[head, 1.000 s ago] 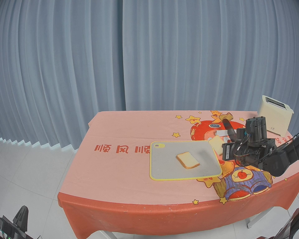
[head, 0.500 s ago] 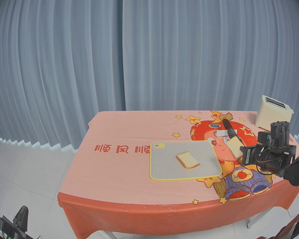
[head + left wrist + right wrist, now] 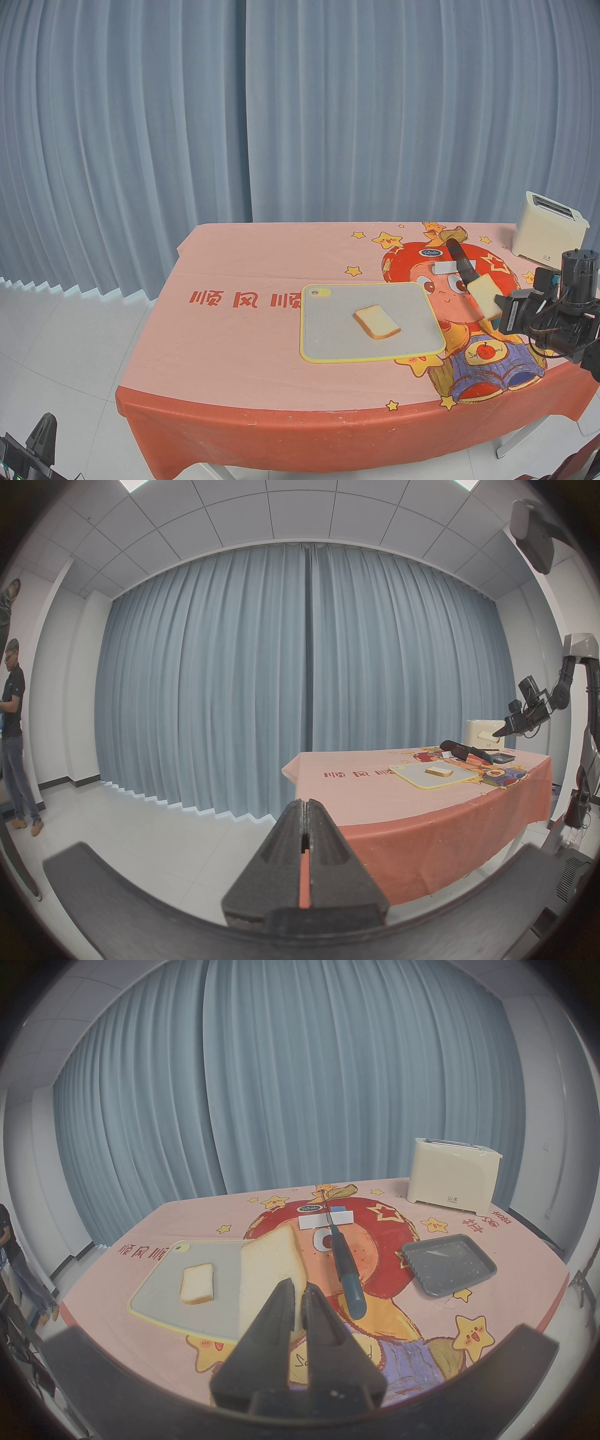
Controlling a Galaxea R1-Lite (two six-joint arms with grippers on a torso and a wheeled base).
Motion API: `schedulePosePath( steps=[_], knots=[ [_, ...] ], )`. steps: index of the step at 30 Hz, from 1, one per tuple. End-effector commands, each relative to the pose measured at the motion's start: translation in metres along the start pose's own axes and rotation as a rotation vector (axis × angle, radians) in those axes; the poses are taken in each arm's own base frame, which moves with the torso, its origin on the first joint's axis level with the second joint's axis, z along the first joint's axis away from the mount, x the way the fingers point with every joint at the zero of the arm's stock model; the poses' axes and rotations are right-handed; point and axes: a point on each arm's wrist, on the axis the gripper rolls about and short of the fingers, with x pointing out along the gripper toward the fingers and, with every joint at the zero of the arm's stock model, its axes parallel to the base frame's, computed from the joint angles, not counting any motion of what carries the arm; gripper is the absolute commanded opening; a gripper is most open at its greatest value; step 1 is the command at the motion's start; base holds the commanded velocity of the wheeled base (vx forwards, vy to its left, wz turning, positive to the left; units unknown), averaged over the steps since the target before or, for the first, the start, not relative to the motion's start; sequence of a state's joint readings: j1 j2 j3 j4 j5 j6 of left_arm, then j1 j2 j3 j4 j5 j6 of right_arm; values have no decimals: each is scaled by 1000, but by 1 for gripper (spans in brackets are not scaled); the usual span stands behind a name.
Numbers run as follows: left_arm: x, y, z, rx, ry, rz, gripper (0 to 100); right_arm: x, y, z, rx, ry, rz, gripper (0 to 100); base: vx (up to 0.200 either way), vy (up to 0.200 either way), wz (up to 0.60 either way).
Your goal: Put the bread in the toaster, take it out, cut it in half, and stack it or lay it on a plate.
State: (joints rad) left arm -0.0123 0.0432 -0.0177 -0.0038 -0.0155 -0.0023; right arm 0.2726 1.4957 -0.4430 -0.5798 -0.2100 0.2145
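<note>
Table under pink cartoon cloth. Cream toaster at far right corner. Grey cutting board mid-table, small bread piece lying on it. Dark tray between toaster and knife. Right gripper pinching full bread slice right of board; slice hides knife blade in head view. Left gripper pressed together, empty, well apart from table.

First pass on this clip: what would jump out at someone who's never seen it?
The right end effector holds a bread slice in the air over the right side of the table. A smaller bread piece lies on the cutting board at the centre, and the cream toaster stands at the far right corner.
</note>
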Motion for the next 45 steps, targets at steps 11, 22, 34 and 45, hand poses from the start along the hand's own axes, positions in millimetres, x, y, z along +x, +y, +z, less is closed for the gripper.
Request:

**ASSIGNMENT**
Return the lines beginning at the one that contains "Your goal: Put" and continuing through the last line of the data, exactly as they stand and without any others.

**ANSWER BOX**
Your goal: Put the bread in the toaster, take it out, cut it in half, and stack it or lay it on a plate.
State: (joints rad) left arm -0.0123 0.0432 -0.0177 -0.0038 -0.0155 -0.0023; right arm 0.2726 1.4957 -0.4430 -0.5798 -0.2100 0.2145
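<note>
Table under pink cartoon cloth. Cream toaster at far right corner. Grey cutting board mid-table, small bread piece lying on it. Dark tray between toaster and knife. Right gripper pinching full bread slice right of board; slice hides knife blade in head view. Left gripper pressed together, empty, well apart from table.

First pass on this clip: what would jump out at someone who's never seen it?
The right end effector holds a bread slice in the air over the right side of the table. A smaller bread piece lies on the cutting board at the centre, and the cream toaster stands at the far right corner.
</note>
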Motion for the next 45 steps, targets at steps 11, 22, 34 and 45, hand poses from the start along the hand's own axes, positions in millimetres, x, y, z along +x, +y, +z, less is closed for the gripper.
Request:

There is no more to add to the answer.